* ACTIVITY
List each line of the data that holds the string "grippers".

--- INPUT DATA ---

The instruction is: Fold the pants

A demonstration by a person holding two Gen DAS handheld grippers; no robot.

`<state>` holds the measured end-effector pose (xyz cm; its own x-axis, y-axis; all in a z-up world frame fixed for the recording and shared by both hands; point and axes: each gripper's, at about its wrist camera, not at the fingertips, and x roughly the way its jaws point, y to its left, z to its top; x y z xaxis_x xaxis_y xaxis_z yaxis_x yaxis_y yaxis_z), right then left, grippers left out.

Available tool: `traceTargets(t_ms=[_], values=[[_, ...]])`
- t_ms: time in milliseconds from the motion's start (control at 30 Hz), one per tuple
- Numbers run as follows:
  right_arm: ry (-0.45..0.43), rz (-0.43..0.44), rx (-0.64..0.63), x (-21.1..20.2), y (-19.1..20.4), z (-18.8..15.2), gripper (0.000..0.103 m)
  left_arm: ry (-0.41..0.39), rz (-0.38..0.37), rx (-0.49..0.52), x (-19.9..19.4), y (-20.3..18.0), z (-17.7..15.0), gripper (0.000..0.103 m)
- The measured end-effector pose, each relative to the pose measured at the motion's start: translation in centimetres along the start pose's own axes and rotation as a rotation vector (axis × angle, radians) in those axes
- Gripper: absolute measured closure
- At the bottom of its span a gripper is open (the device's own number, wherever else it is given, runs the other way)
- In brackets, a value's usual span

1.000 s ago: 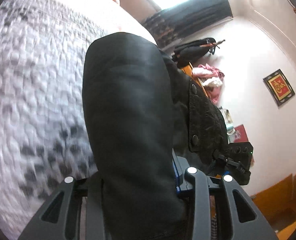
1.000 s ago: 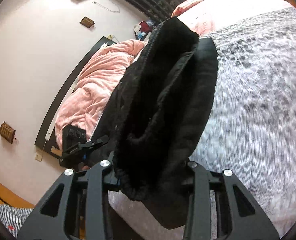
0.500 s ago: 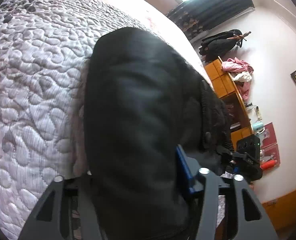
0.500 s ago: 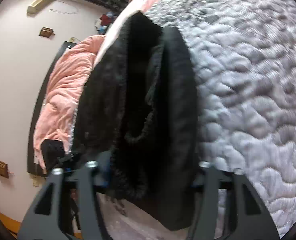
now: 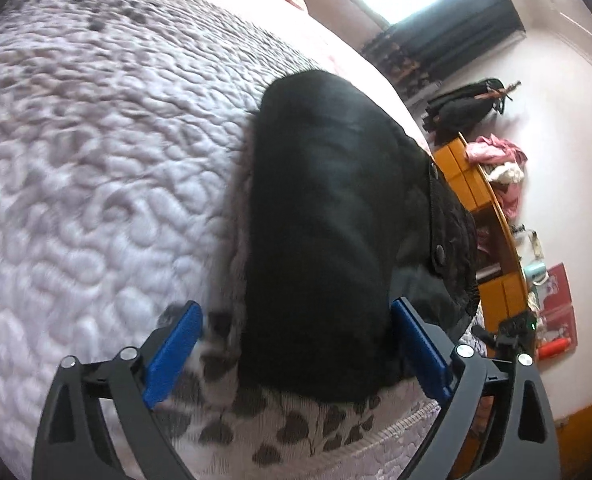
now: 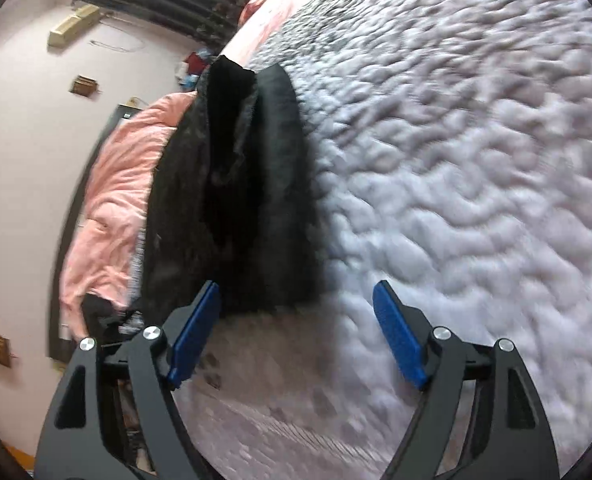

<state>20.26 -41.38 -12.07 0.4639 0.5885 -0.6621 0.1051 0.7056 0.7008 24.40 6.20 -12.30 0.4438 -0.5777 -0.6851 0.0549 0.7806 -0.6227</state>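
Lowered onto bed (image 5: 76, 184), black pants (image 5: 320, 220) released, both fingers opening; may snag cloth when withdrawing, undoing fold.

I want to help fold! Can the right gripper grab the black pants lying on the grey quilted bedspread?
Probably yes. The right gripper, its jaws opening, sits just short of the black pants on the grey quilted bedspread. Nothing lies between them, though the pants are nearer its left finger.

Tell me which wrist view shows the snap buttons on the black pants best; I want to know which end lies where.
The left wrist view: the pants lie on the quilt, and the flap with two snap buttons faces the camera at their right edge. The right wrist view shows the pants as dark, blurred folds; no buttons can be made out there.
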Motion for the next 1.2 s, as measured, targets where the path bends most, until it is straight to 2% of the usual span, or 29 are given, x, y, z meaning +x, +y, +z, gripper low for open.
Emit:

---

* EXERCISE RESULT
A demonstration by a person holding two Gen DAS handheld grippers; no robot.
`<state>` holds the measured end-effector pose (xyz cm; its own x-axis, y-axis; all in a z-up world frame fixed for the recording and shared by both hands; point and axes: each gripper's, at about its wrist camera, not at the fingertips, and x roughly the way its jaws point, y to its left, z to its top; x y z xaxis_x xaxis_y xaxis_z yaxis_x yaxis_y yaxis_z), right then left, grippers left out.

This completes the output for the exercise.